Re: [PATCH] KVM: SVM: Clear dummy V_IRQ in vmcb01 when deactivating AVIC
From: xinguo
Date: Wed Jun 10 2026 - 19:45:44 EST
Fair point, my changelog reasoning is incomplete and I owe you data
rather than speculation.
What I actually trigger is a workload that repeatedly toggles AVIC
on and off, i.e. avic_activate_vmcb() / avic_deactivate_vmcb() get
called many times in quick succession. Under that load the Windows
guest blue screens with STATUS_INTEGER_DIVIDE_BY_ZERO.
From the dump, Windows takes the bugcheck while dispatching an
interrupt: an unhandled #DE is raised inside the interrupt dispatch
path and ultimately reported by nt!KiInterruptHandler. The faulting
RIP saved in the trap frame is:
je nt!KiInterruptSubDispatchNoLockNoEtw+0xd5
which is a conditional branch, not a div/idiv. In other words, the
guest is being vectored through IDT entry 0 (#DE) at an instruction
boundary that has nothing to do with division, which is consistent
with the CPU delivering vector 0 from KVM rather than the guest
actually executing a faulting div. That is what made me suspect a
stale dummy V_IRQ (vector=0, V_IRQ=1) becoming effective once AVIC
is disabled.
I agree this needs to be backed by traces, not just by that
hypothesis.
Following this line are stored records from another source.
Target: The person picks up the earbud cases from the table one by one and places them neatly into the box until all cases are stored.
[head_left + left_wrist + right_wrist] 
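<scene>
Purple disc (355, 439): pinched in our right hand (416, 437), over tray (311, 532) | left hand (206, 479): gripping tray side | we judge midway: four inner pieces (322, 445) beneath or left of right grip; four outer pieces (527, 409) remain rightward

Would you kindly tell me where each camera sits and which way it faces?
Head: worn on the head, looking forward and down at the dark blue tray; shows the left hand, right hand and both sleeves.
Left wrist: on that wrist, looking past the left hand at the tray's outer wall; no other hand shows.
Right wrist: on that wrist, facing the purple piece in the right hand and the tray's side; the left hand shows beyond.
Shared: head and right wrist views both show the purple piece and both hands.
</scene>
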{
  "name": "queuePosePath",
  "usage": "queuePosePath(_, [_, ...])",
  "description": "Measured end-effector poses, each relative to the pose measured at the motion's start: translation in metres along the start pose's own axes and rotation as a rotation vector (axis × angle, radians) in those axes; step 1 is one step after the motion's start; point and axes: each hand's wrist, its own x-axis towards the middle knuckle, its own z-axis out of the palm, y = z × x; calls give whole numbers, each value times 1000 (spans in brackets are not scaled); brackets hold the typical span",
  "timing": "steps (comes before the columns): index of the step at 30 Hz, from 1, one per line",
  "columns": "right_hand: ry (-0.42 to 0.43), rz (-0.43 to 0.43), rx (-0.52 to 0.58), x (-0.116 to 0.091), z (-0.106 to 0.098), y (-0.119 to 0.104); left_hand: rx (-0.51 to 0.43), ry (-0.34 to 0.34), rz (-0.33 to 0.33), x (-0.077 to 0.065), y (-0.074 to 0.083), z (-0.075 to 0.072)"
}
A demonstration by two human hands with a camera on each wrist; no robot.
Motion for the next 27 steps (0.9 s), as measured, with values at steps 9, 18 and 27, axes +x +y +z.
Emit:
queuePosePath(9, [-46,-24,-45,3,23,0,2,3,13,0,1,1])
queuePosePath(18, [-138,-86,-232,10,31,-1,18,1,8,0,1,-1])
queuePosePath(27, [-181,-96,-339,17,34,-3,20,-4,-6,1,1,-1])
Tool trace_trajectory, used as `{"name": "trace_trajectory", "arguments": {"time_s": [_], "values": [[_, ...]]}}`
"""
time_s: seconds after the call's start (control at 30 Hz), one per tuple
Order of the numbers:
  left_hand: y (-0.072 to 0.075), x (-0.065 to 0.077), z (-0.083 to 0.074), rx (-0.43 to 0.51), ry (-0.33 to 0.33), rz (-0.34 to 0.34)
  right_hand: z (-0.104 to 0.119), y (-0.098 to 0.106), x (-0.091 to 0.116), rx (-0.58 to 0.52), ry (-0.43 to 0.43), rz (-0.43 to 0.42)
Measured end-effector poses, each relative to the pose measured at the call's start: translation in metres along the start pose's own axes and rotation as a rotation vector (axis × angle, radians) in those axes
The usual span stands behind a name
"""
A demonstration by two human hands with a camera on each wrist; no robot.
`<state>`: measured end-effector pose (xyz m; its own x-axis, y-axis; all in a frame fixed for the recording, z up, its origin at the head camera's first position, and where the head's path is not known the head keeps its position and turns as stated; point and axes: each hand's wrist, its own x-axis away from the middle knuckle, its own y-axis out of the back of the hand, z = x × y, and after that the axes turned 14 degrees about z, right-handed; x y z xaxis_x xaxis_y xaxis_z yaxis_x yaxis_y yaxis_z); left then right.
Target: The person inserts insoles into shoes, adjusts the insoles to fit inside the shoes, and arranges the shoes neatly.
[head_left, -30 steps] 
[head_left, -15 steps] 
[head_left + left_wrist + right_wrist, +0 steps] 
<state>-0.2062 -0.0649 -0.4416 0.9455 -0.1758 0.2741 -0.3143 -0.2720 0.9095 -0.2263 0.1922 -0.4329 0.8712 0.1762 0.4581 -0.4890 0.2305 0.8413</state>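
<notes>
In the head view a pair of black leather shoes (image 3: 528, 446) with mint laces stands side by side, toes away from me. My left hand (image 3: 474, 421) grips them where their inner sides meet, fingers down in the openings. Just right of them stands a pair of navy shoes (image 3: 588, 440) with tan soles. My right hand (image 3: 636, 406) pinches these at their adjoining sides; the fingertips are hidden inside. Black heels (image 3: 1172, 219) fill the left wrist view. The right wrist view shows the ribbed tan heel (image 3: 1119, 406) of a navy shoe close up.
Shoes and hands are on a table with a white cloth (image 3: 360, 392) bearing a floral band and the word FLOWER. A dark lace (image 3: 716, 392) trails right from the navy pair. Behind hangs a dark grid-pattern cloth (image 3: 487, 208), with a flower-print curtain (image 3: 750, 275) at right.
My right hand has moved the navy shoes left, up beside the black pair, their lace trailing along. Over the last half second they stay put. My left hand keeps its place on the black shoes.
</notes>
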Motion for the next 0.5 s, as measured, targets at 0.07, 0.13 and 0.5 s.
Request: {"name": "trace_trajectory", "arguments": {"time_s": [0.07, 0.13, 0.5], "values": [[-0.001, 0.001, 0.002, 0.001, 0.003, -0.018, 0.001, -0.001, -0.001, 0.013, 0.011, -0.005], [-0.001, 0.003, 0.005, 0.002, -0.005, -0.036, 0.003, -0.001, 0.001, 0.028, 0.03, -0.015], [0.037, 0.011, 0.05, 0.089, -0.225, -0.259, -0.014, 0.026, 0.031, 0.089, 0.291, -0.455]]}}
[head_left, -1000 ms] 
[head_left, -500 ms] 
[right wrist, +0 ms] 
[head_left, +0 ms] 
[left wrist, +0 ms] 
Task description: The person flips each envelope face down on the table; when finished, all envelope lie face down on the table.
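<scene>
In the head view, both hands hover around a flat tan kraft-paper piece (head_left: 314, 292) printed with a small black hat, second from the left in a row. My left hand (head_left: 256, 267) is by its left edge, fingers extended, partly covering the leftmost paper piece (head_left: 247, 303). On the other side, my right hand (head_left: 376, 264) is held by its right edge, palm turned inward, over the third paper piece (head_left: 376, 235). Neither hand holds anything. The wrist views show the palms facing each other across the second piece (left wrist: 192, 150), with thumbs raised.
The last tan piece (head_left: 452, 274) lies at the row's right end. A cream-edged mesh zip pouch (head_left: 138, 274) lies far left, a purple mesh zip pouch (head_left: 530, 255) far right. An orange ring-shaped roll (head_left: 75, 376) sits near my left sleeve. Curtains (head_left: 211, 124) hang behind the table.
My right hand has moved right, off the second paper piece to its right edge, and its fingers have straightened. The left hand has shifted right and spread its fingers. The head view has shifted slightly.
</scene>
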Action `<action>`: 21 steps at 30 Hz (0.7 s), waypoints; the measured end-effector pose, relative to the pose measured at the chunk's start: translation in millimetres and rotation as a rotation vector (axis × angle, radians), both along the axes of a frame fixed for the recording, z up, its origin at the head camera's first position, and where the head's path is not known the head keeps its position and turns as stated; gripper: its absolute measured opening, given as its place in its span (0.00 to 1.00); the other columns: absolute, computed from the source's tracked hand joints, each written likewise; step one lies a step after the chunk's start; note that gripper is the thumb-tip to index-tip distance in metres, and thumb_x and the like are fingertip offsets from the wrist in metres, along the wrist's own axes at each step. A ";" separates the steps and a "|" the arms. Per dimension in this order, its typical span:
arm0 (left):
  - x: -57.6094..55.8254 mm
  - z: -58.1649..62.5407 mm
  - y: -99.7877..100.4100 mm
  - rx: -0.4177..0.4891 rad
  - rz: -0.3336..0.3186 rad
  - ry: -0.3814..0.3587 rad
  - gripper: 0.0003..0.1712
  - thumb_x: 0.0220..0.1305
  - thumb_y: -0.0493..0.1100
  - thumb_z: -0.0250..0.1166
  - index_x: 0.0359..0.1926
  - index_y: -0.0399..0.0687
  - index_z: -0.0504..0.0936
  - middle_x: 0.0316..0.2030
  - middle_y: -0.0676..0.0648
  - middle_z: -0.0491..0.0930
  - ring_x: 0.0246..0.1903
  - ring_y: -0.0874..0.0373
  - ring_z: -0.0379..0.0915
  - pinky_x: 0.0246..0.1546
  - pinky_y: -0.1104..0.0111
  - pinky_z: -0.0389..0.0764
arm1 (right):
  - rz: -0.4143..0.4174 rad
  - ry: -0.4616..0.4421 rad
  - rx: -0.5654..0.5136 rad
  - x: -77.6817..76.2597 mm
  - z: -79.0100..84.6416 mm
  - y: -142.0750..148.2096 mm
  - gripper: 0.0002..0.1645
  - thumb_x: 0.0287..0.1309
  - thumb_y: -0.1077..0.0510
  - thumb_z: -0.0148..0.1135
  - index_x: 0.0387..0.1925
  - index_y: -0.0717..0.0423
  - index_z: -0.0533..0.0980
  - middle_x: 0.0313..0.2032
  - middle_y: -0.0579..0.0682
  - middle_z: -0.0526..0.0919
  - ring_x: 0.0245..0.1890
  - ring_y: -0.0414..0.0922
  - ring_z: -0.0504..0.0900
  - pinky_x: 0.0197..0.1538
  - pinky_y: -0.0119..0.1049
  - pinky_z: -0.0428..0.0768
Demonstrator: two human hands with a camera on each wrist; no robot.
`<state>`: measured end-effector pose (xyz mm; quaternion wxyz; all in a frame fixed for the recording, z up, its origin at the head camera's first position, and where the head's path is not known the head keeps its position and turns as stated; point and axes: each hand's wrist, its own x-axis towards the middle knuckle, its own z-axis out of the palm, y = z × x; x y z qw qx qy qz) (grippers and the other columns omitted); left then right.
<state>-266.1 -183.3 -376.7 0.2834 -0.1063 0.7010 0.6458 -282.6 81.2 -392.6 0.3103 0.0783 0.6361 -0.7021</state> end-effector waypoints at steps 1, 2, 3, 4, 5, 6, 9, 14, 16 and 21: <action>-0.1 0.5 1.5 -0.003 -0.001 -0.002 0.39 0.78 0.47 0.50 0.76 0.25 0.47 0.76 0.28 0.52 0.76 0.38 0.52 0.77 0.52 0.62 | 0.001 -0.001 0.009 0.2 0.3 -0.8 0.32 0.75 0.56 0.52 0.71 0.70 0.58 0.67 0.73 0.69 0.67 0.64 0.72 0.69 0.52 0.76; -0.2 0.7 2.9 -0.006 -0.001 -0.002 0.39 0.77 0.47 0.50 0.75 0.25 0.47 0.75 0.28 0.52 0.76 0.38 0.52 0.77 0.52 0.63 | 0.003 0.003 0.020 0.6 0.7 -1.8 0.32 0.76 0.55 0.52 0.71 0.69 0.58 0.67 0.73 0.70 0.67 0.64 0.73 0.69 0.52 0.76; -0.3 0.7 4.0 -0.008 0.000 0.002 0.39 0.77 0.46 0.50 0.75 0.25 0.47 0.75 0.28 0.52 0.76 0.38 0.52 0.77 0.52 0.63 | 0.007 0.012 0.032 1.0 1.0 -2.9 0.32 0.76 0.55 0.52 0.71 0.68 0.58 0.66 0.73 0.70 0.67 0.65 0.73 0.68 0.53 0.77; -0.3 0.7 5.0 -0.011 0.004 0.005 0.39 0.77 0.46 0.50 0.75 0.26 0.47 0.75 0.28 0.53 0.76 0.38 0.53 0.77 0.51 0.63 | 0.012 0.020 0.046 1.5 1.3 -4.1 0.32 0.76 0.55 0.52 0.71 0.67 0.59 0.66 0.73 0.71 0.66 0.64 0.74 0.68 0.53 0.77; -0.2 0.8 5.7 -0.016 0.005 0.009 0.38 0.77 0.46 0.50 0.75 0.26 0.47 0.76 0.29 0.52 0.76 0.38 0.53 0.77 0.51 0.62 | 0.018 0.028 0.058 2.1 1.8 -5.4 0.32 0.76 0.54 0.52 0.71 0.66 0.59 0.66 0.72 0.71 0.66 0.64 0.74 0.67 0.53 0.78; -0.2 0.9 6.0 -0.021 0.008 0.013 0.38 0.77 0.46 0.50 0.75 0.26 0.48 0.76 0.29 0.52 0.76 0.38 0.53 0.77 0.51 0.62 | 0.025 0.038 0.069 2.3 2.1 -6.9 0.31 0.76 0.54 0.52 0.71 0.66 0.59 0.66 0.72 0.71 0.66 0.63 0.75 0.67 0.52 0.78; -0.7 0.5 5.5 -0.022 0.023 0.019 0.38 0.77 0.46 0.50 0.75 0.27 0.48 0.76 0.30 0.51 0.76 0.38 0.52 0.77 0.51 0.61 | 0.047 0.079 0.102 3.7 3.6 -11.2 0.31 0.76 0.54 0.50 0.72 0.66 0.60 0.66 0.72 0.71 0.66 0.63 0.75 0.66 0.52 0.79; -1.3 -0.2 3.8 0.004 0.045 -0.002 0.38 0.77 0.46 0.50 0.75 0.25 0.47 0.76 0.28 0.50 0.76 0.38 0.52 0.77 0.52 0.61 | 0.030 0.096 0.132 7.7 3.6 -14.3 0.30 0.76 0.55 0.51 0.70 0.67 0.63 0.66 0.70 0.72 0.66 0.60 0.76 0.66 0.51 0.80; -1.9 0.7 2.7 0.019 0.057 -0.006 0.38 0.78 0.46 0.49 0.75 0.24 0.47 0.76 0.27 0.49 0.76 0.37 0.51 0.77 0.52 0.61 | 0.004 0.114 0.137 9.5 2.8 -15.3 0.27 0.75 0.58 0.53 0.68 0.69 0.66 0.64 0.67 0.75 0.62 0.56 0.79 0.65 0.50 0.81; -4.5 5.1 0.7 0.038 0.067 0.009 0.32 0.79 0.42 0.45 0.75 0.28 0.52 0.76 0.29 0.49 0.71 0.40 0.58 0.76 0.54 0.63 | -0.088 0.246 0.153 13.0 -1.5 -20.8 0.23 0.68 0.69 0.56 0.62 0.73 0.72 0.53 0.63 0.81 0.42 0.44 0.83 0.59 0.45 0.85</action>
Let me instrument svm_set_vintr(), svm_clear_vintr(),
the intercept-recalc paths, and avic_deactivate_vmcb() to capture
vmcb01's int_ctl / int_vector / INTERCEPT_VINTR / is_guest_mode()
at each transition, reproduce the crash, and come back with the
actual call sequence that leaves vmcb01 in a state where V_IRQ
becomes effective once AVIC is disabled.
Please hold off on this patch in the meantime; I'll resend (or drop
it) based on what the trace shows.
Thanks for the review.
> 2026年6月10日 20:45,Sean Christopherson <seanjc@xxxxxxxxxx> 写道:
>
> On Wed, Jun 10, 2026, xin guo wrote:
>> When KVM requests an IRQ window via svm_set_vintr(), it programs a
>> dummy VINTR with int_vector=0 and V_IRQ=1 into the current VMCB.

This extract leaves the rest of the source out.